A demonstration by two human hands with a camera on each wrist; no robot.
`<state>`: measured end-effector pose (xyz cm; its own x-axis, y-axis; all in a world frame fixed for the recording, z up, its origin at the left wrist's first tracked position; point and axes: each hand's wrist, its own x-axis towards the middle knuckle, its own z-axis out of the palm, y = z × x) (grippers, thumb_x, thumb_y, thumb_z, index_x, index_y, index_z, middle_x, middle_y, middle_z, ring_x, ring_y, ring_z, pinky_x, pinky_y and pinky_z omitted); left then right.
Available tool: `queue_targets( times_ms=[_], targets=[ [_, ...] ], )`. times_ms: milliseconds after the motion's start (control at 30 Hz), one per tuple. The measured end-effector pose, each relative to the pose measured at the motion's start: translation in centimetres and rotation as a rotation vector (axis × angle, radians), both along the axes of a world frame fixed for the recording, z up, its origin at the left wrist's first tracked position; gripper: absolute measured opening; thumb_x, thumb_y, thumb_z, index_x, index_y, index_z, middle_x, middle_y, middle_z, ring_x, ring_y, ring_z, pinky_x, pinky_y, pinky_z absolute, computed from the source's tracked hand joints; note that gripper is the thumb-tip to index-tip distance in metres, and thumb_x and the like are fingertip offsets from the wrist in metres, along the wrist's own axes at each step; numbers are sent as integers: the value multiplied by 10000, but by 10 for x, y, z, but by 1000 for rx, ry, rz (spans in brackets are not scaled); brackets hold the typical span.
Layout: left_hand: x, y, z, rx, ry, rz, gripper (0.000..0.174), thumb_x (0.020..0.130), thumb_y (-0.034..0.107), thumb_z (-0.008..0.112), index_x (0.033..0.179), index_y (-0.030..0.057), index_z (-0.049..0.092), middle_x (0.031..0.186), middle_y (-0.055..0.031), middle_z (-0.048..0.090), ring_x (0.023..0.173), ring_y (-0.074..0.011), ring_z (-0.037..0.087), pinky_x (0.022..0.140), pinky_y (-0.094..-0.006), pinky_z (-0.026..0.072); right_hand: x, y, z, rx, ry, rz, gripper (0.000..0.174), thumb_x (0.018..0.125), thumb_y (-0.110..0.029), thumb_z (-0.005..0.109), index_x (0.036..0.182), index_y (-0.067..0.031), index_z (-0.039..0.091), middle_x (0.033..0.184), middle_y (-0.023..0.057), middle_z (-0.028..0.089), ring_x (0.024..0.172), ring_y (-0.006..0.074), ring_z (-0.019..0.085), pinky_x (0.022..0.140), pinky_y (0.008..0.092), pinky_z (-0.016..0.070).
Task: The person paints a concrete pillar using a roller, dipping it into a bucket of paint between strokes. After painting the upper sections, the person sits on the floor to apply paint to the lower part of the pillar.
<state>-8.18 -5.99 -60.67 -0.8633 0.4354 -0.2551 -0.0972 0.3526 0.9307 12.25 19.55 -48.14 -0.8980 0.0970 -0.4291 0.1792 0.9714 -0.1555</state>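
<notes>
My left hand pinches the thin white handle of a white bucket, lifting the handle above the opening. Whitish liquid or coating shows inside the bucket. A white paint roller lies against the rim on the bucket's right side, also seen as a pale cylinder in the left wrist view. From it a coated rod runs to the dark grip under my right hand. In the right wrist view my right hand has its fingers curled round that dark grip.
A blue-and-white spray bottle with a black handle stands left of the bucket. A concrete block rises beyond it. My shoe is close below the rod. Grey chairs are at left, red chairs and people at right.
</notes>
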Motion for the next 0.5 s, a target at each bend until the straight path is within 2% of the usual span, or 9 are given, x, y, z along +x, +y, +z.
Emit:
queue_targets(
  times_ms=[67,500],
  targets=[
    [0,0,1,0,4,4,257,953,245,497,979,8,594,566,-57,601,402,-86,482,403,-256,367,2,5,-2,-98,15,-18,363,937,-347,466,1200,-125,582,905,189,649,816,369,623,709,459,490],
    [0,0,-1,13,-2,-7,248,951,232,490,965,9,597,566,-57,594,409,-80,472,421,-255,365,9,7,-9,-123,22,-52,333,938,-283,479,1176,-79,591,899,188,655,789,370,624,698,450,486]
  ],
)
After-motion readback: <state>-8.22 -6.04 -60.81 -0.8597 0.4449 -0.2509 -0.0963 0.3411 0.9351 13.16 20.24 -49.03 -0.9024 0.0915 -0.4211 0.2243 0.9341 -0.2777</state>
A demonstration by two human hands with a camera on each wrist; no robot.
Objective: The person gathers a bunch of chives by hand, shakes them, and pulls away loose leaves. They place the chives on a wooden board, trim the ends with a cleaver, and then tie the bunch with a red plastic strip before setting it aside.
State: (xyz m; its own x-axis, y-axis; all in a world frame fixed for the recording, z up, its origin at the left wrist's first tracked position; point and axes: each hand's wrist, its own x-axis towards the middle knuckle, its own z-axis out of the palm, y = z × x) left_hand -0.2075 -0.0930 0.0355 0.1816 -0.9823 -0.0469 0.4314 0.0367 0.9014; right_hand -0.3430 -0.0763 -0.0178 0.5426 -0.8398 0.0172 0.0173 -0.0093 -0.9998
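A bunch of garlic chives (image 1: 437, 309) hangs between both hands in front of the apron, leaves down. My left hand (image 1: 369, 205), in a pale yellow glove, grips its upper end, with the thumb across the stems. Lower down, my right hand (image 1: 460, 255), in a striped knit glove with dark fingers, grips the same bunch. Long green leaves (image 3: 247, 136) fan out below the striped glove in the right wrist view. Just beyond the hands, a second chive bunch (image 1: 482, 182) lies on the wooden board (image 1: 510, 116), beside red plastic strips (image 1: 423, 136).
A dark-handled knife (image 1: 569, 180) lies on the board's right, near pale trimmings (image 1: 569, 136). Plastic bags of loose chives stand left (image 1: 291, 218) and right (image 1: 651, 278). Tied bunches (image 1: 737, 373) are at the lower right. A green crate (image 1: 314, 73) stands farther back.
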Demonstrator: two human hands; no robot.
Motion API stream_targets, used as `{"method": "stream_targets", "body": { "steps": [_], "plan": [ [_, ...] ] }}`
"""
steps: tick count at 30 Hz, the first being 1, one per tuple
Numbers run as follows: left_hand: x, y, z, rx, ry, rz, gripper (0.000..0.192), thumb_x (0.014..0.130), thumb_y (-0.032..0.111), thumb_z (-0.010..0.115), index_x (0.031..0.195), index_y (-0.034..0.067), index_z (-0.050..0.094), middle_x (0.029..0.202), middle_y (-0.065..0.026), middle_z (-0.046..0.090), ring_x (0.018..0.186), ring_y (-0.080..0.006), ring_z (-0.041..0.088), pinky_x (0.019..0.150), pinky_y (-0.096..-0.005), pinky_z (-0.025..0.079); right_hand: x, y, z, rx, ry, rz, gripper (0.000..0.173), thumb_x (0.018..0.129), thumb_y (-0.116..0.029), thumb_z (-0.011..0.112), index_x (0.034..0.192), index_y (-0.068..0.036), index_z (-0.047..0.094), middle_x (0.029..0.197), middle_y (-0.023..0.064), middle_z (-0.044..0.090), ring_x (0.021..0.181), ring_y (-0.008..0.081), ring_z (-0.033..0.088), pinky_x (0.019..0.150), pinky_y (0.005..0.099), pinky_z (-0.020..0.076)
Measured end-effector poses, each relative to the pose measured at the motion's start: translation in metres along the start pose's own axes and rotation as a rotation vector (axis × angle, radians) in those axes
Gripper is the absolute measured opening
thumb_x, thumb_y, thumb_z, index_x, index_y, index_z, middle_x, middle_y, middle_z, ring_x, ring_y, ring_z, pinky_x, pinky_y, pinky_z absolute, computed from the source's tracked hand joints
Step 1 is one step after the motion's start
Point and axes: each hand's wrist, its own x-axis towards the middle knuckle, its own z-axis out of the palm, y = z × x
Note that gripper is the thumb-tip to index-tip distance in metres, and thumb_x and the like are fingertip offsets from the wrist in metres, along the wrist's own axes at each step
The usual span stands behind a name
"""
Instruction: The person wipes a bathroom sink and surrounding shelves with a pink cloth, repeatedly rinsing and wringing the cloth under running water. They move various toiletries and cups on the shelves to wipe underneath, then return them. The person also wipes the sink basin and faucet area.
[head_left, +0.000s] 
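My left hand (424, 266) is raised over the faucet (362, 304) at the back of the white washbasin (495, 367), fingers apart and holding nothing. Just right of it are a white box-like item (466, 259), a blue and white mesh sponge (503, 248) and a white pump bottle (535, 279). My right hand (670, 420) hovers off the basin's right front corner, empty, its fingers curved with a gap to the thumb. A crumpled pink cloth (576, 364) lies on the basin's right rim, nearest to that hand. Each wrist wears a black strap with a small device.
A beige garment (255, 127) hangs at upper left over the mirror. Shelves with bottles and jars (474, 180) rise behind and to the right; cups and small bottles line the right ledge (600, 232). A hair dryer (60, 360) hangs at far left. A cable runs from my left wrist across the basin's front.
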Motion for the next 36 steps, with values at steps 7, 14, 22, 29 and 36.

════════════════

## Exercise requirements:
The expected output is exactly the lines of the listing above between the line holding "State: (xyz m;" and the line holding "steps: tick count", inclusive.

## Answer for this exercise:
State: (xyz m; its own x-axis, y-axis; all in a world frame fixed for the recording, z up, its origin at the left wrist's first tracked position; point and axes: each hand's wrist, its own x-axis towards the middle knuckle, its own z-axis out of the palm, y = z × x) left_hand -0.2075 -0.0930 0.0355 0.1816 -0.9823 -0.0469 0.4314 0.0367 0.9014; right_hand -0.3430 -0.0763 -0.0178 0.5426 -0.8398 0.0172 0.0173 -0.0093 -0.9998
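A bunch of garlic chives (image 1: 437, 309) hangs between both hands in front of the apron, leaves down. My left hand (image 1: 369, 205), in a pale yellow glove, grips its upper end, with the thumb across the stems. Lower down, my right hand (image 1: 460, 255), in a striped knit glove with dark fingers, grips the same bunch. Long green leaves (image 3: 247, 136) fan out below the striped glove in the right wrist view. Just beyond the hands, a second chive bunch (image 1: 482, 182) lies on the wooden board (image 1: 510, 116), beside red plastic strips (image 1: 423, 136).
A dark-handled knife (image 1: 569, 180) lies on the board's right, near pale trimmings (image 1: 569, 136). Plastic bags of loose chives stand left (image 1: 291, 218) and right (image 1: 651, 278). Tied bunches (image 1: 737, 373) are at the lower right. A green crate (image 1: 314, 73) stands farther back.
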Demonstrator: two human hands; no robot.
Motion API stream_targets, used as `{"method": "stream_targets", "body": { "steps": [_], "plan": [ [_, ...] ] }}`
"""
steps: tick count at 30 Hz, the first being 1, one per tuple

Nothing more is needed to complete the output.